On the Lot: Season (Series?) in Review
On the Lot: Season (Series?) in Review
On the Lot felt like a slam dunk prior to its premiere.  The concept (competitive reality show for up and coming filmmakers) was rock solid.  The creative team behind the show (Mark Burnett and Steven Spielberg, along with Carrie Fischer and Garry Marshall) was more than formidable.  When it was announced that FOX was producing On the Lot, who would've bet against the show's success?  FOX has proved to be a master of shepherding reality franchises into the troposphere.  After weeks of promos on FOX, most of which appeared during American Idol, On the Lot premiered and the let down was almost immediate.  FOX, Burnett, and Spielberg had failed miserably in delivering on the promising concept of On the Lot, leaving audiences with a troubled, contrived, and arbitrary reality show.

After initial poor ratings, FOX started tinkering with the On the Lot format right away.  They scrapped plans for the contestants to make new movies, went from two episodes a week down to one, wavered between live shows and taped, and generally punted the whole operation once it became clear that the show was a ratings nightmare.  For instance, look at the two week finale.  How did FOX tell audiences to choose the winner?  By looking at their previous films.  That's right: the finals of On the Lot didn't even allow the contestants to make a new film.  You think FOX gave a crap about this show?

Although, you can't blame the network for the lack of support.  The show's ratings were poor enough where a swift cancellation would've been understandable, but they stuck it out.  The big question is, why were the ratings poor in the first place?  On the Lot, to be frank, totally botched a good idea.  Instead of rewarding the best filmmakers who tried out with a spot on the show, they decided to go the way of stunt casting, putting on people with interesting stories or angles rather than real-life talent.  I don't want to take away from the directors on the show, a lot of them are supremely talented and deserved their spot.  The final five (Sam Friedlander, Zach Lipovsky, Adam Stein, Jason Epperson, and eventual winner Will Bigham) were all extremely worthy contestants and should all find solid work in Hollywood.  Even someone like Shalini, who I don't think made any good movies, is ridiculously talented.  She's a documentary filmmaker by trade, but after witnessing the visual splendor of her films, I bet she finds a good career as a DP. 

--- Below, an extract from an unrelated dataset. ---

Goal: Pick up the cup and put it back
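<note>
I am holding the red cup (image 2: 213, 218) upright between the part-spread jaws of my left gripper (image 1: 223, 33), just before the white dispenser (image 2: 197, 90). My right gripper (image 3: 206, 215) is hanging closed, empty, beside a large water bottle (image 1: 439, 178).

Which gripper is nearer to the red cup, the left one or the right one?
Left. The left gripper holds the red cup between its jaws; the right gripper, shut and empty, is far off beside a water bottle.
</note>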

The big surprise of the season was the elimination of Zach prior to the final four.  He appeared to be pegged as the favorite to win from early in the season, but for some reason America thought otherwise.  Will Bigham, the winner, is a wonderful visual storyteller, very old-fashioned, and I hope he makes a good film for Dreamworks.  Overall, it's difficult not to be disappointed by the end result.  On the Lot had the potential to be a big-time success, I thought, but through poor execution, the show was probably doomed from the start.